» **PROBLEM STATEMENT**:
After the line containing "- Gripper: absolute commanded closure", write nothing more; before it, reproduce every line of the material below exactly, starting with the first.
DATASET SECTION below:
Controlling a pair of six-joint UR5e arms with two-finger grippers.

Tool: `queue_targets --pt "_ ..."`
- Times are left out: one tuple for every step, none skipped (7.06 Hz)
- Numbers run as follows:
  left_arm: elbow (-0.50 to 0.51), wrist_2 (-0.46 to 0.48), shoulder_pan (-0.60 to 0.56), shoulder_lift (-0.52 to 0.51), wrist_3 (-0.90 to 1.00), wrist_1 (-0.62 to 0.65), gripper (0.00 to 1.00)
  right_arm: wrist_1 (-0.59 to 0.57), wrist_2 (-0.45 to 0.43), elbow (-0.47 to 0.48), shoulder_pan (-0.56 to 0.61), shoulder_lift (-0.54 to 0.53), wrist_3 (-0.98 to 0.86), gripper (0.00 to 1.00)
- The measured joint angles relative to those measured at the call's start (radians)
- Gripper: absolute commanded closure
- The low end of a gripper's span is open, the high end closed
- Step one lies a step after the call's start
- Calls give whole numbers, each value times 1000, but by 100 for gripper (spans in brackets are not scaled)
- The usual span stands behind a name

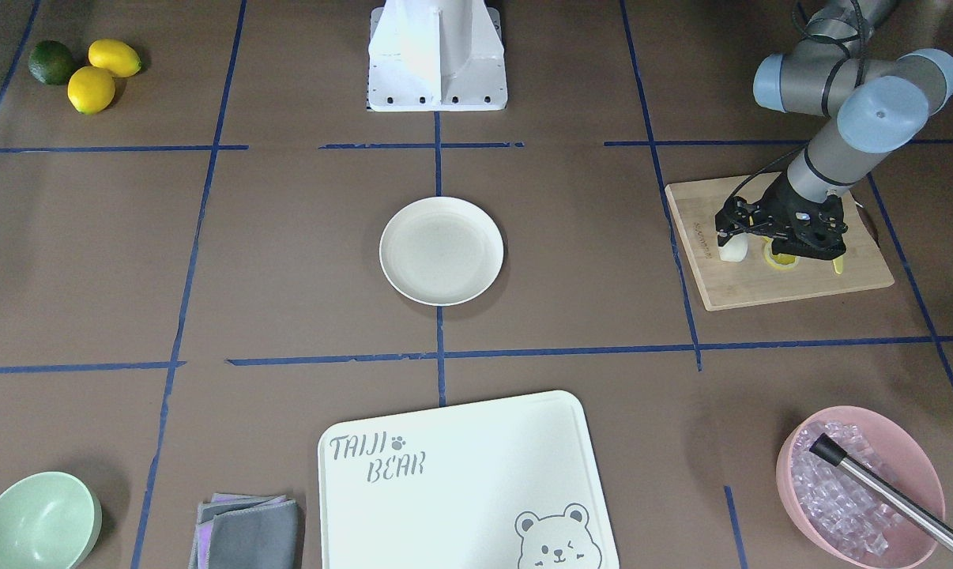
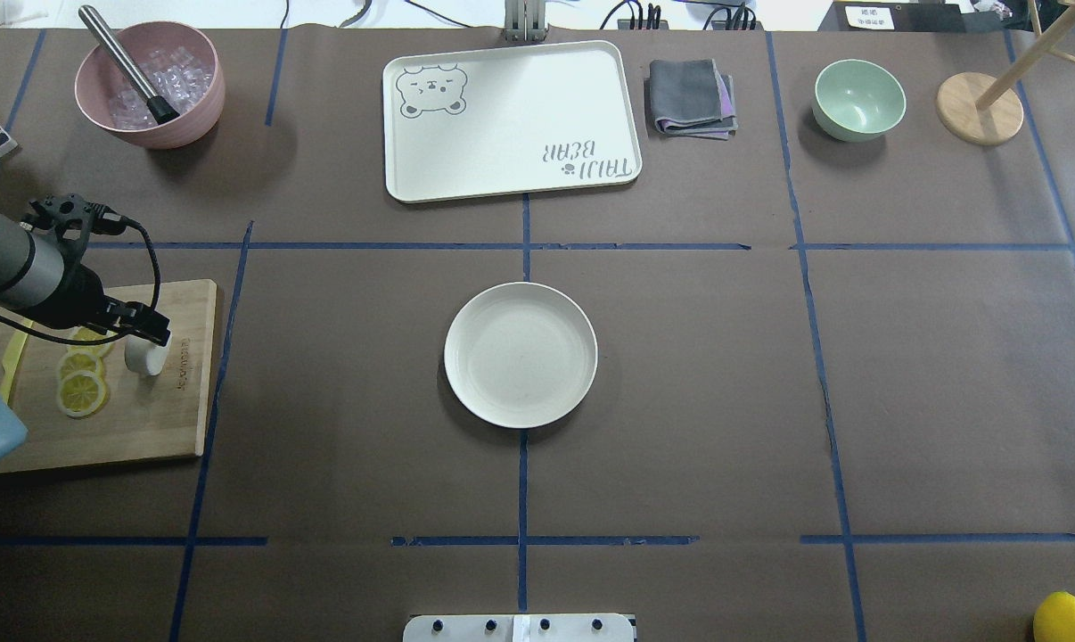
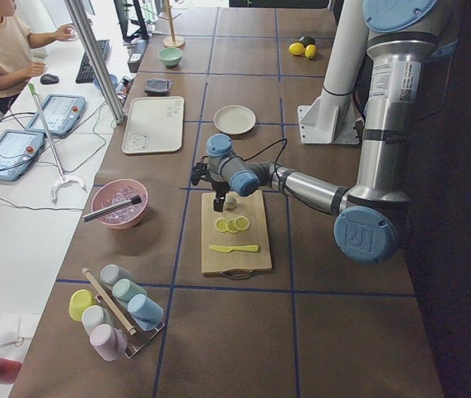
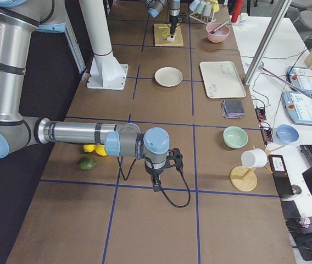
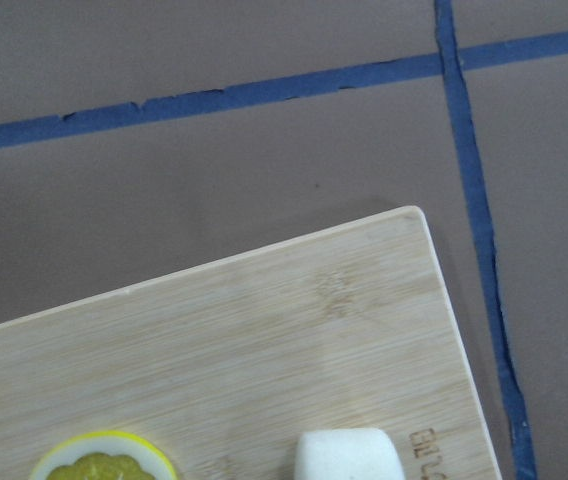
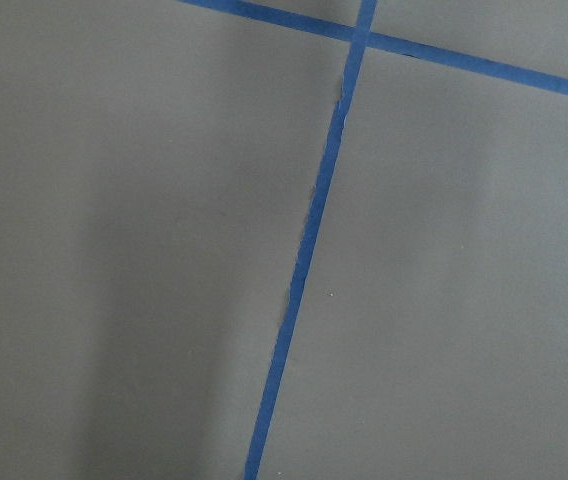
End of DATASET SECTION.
» **RESPONSE AREA**:
Controlling a pair of six-joint UR5e arms with two-finger grippers.

Tool: `queue_targets --pt "_ ..."`
- Times are left out: one tuple for every step, none skipped (7.06 Hz)
- Numbers run as follows:
  left_arm: elbow (-0.50 to 0.51), wrist_2 (-0.46 to 0.48), shoulder_pan (-0.60 to 0.56), shoulder_lift (-0.52 to 0.51), wrist_3 (-0.90 to 1.00), wrist_1 (-0.62 to 0.65), gripper (0.00 to 1.00)
  right_arm: wrist_1 (-0.59 to 0.57), wrist_2 (-0.45 to 0.43), elbow (-0.47 to 0.48), shoulder_pan (-0.56 to 0.61), shoulder_lift (-0.54 to 0.53), wrist_3 (-0.98 to 0.86), gripper (0.00 to 1.00)
- The measured joint angles relative to those measured at the call's start (radians)
- Gripper: absolute commanded closure

That's the full output for the exercise.